SINGAPORE - The Singapore Exchange (SGX) aims to add products to its lucrative derivatives business and offer South-east Asian unicorns a platform to list shares and bonds, in a multi-asset strategy aimed at sustaining growth, its chief executive said.
"There's always the focus around IPOs and associated capital markets but today, participants on our exchange look beyond just the stock market," said Loh Boon Chye in an interview.
"They think about us as a derivatives, foreign exchange, commodities and freight market and also increasingly a fixed income market," Mr Loh told Reuters.
SGX's multi-asset strategy comes as the bourse is overshadowed by Chinese-led multi-billion-dollar fundraising at Hong Kong Exchanges and Clearing (HKEX) while bourses such as Thailand emerge as strong rivals.
Average daily securities turnover at SGX was US$791 million in May while the figure was US$1.8 billion for the Thai exchange, and US$12.4 billion for HKEX, data from Refinitiv shows.
SGX has seen trading volume drop after a penny stocks crash in 2013 battered investor confidence, while weak valuations have led to a spate of delistings.
"IPO is not a destination, it's only a process. Our secondary fundraising typically is three to four times of the IPO market," said Mr Loh.
Bond listings are also a key part of SGX's offerings, said Mr Loh, a veteran banker who joined SGX four years ago.

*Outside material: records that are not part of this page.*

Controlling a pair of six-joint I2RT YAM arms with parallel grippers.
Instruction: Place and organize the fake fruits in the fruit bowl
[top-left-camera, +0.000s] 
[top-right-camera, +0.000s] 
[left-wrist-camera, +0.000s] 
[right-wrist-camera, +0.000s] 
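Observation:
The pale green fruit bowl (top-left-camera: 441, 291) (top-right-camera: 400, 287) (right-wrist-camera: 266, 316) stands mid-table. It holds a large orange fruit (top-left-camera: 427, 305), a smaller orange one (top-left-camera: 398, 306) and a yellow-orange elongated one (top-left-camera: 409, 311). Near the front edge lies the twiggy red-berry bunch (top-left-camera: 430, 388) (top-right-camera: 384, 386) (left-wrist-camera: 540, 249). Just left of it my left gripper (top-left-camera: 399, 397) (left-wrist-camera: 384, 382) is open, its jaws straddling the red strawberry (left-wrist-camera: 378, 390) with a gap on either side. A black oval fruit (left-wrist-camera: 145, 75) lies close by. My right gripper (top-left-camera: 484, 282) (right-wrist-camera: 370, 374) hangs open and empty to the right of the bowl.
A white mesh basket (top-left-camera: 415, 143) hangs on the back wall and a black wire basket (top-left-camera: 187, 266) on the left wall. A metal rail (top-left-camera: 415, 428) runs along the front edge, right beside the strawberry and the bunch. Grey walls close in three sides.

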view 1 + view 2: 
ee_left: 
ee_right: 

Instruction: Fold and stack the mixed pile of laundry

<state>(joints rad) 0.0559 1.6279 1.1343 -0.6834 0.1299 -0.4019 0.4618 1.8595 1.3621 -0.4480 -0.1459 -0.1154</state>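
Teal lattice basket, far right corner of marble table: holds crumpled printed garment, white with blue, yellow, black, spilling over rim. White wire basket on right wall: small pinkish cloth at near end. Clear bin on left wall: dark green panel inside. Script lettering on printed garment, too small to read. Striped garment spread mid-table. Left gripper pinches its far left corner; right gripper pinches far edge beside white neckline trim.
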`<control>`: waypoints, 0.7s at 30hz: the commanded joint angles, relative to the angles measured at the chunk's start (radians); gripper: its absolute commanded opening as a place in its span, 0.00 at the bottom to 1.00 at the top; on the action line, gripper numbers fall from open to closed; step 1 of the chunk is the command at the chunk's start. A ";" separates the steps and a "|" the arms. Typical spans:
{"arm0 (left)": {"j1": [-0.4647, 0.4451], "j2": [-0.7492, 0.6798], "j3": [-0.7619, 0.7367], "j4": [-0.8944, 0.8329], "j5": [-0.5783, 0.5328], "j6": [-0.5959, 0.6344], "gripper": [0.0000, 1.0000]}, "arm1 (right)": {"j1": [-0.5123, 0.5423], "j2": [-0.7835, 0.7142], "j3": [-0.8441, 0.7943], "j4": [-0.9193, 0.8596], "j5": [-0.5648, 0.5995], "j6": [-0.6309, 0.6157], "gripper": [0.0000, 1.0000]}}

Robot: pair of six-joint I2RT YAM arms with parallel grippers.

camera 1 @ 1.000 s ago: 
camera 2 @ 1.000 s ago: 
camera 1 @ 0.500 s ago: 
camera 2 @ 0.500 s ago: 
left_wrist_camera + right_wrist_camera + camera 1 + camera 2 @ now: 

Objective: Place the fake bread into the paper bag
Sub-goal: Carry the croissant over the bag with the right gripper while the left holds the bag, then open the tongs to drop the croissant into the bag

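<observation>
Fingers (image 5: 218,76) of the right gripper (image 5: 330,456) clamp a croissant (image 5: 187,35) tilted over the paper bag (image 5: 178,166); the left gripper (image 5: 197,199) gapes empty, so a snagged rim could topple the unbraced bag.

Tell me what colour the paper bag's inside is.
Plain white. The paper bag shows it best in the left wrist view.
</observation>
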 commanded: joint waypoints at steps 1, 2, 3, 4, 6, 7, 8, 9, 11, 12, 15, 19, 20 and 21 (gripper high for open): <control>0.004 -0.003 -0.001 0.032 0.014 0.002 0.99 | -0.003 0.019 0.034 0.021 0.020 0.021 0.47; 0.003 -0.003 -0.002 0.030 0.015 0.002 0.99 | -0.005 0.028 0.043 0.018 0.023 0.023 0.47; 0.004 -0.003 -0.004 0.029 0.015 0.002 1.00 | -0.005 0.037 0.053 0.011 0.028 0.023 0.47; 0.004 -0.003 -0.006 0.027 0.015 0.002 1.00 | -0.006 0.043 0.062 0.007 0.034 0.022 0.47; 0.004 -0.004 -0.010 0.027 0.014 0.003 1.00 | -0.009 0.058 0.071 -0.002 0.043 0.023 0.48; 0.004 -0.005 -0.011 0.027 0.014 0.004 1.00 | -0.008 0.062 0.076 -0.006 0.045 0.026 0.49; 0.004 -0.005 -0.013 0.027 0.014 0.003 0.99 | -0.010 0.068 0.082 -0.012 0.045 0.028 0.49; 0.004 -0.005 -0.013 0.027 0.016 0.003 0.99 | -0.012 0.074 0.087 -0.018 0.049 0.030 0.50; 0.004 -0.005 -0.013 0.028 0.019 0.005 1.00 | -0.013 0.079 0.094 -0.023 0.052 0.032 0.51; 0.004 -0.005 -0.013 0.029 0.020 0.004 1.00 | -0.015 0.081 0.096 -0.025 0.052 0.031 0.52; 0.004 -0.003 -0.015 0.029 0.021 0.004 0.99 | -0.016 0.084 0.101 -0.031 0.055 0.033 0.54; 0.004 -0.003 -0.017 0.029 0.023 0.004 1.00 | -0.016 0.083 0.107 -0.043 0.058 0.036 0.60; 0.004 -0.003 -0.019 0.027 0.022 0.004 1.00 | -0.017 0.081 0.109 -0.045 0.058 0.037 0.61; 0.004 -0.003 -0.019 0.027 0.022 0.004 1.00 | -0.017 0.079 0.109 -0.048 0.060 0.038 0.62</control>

SGX's revenue from the trading of equities, commodities and foreign exchange derivatives jumped 30 per cent in June-March, making up 50 per cent of the total. Revenue from its equities and fixed income segment fell 16 per cent and accounted for 39 per cent.
Growing demand from international investors to hedge exposure to iron ore, coal, Indian stocks and other asset classes pushed SGX's revenue to a record-high last year.
"We will be looking to launch single stock futures. We have that on India and will look to launch more, not just on our Singapore market but we can launch it on other equity markets," said Mr Loh, 55, a former SGX director.
In recent years, SGX has improved its market liquidity, strengthened its regulatory framework and introduced a dual-class share system with an eye on potential IPOs from Southeast Asian startups with billion-dollar valuations such as ride-hailing firms Grab and Go-Jek and e-commerce company Tokopedia.
Even so, analysts said the exchange will have difficulty replicating in other sectors its success as a global venue for business trusts and real estate investment trusts (Reits).
Refinitiv data showed the US$3 billion 2010 IPO of warehouse provider GLP was the last primary issue to raise over US$500 million on SGX, excluding those of business trusts or REITS. GLP was taken private in 2018 at double its valuation.
Mr Loh also said HKEX's plan to launch Chinese A-share futures contracts, rivalling SGX's FTSE China A50 contracts, should not be a threat for SGX and would help expand the market.